The task:
Restate, word for word, the lines from the opening line of the data through the line containing "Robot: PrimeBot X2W", both included, and nothing else.

------------------------

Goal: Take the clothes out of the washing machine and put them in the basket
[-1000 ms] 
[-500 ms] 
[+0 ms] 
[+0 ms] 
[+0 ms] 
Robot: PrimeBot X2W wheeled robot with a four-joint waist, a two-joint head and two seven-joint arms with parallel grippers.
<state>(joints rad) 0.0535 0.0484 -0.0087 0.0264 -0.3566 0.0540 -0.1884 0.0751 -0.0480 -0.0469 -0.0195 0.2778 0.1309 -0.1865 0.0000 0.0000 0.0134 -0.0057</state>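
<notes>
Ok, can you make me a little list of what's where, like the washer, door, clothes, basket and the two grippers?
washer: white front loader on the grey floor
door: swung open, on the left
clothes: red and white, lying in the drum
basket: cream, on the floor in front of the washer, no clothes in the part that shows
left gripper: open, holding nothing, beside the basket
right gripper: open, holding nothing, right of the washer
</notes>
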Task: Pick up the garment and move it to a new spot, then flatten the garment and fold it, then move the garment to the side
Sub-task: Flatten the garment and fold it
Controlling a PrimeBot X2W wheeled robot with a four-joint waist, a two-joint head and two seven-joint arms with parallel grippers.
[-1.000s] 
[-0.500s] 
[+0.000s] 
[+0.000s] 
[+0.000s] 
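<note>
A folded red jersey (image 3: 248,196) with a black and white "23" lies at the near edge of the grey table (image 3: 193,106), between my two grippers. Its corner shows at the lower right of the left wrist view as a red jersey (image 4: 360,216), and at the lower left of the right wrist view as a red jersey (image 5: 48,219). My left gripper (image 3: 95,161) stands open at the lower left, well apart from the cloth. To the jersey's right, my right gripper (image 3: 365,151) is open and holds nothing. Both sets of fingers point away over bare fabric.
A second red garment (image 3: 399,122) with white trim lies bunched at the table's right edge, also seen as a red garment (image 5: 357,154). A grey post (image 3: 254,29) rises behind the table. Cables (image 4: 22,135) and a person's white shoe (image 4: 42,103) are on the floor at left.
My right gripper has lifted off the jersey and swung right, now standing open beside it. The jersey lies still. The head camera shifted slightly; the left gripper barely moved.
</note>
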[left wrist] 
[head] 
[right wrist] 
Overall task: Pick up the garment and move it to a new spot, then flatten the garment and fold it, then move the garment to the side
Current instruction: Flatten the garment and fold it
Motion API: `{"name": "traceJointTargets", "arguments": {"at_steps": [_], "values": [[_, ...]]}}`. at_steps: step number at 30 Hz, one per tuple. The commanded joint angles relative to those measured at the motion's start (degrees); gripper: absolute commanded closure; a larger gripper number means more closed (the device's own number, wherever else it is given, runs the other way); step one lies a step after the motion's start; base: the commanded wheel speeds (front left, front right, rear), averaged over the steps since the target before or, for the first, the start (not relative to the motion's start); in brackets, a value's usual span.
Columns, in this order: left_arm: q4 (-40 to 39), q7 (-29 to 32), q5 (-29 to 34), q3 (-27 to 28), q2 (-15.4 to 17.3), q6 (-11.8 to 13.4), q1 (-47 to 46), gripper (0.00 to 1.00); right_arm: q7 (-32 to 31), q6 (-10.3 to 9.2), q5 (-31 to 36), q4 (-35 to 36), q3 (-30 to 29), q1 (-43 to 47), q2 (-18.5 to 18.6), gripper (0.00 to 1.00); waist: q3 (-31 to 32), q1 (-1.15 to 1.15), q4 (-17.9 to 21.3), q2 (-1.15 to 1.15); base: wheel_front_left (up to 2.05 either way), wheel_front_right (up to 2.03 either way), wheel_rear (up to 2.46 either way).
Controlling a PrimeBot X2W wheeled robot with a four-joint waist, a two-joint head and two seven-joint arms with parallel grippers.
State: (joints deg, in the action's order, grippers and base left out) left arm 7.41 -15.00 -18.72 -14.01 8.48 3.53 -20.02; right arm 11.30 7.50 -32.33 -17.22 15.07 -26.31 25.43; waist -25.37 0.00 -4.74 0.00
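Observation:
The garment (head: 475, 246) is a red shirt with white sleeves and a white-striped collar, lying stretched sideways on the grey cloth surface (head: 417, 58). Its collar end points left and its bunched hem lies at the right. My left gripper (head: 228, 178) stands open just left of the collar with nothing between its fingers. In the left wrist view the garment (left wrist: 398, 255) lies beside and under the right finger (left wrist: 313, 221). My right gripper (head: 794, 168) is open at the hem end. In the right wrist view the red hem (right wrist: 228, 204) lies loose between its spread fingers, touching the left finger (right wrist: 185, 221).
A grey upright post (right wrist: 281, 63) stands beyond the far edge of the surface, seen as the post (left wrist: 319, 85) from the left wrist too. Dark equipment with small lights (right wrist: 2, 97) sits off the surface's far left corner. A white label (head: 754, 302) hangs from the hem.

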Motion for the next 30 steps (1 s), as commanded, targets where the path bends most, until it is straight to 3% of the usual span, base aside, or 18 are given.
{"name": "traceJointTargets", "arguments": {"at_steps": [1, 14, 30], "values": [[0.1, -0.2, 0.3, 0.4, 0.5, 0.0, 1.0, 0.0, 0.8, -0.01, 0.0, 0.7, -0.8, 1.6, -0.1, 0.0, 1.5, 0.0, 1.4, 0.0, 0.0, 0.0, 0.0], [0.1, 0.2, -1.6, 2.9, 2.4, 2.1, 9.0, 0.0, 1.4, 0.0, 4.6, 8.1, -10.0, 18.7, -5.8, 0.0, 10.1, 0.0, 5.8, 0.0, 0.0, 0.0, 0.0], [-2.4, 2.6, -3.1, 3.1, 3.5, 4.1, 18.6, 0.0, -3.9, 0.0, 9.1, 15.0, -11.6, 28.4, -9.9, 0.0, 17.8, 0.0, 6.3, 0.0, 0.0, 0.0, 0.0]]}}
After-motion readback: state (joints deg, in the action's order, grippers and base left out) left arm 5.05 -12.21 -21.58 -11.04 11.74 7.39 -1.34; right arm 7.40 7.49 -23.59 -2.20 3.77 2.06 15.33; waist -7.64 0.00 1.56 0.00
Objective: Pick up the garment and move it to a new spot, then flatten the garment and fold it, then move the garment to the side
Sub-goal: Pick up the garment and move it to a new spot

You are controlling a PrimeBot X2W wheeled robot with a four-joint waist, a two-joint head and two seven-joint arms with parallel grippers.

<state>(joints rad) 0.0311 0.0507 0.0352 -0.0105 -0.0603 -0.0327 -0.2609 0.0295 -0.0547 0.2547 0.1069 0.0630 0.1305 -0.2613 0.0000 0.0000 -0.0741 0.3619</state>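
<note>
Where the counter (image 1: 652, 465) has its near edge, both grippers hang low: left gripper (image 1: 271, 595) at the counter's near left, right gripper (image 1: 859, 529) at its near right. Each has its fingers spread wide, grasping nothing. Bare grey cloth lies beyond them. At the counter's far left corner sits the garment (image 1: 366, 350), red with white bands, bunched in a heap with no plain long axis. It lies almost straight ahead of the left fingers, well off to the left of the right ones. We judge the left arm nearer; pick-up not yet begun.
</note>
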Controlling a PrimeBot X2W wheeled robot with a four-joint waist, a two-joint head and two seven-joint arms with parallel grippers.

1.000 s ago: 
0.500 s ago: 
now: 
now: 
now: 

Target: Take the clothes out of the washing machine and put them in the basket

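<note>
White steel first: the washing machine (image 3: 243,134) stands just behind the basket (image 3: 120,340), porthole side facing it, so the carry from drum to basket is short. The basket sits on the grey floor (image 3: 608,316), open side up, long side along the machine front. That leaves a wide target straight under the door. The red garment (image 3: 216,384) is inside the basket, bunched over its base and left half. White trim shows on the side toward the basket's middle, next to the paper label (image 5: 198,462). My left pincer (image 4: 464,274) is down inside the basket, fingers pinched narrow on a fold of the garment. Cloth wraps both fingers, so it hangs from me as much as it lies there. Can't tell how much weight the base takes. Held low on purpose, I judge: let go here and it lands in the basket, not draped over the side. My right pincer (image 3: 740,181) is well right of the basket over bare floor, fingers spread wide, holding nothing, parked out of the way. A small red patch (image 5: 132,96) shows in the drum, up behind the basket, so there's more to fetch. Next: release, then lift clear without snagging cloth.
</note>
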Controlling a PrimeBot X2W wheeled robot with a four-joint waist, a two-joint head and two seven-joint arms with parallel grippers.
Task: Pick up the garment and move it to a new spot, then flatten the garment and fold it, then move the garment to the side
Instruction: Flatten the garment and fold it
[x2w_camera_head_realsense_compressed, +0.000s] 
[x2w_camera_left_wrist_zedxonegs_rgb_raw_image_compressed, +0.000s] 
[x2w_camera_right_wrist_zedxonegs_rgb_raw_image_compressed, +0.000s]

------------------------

Expected answer:
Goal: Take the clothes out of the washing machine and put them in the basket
[-1000 ms] 
[-500 ms] 
[+0 ms] 
[+0 ms] 
[+0 ms] 
Robot: PrimeBot X2W wheeled robot with a four-joint waist, a two-joint head and two seven-joint arms with parallel grippers.

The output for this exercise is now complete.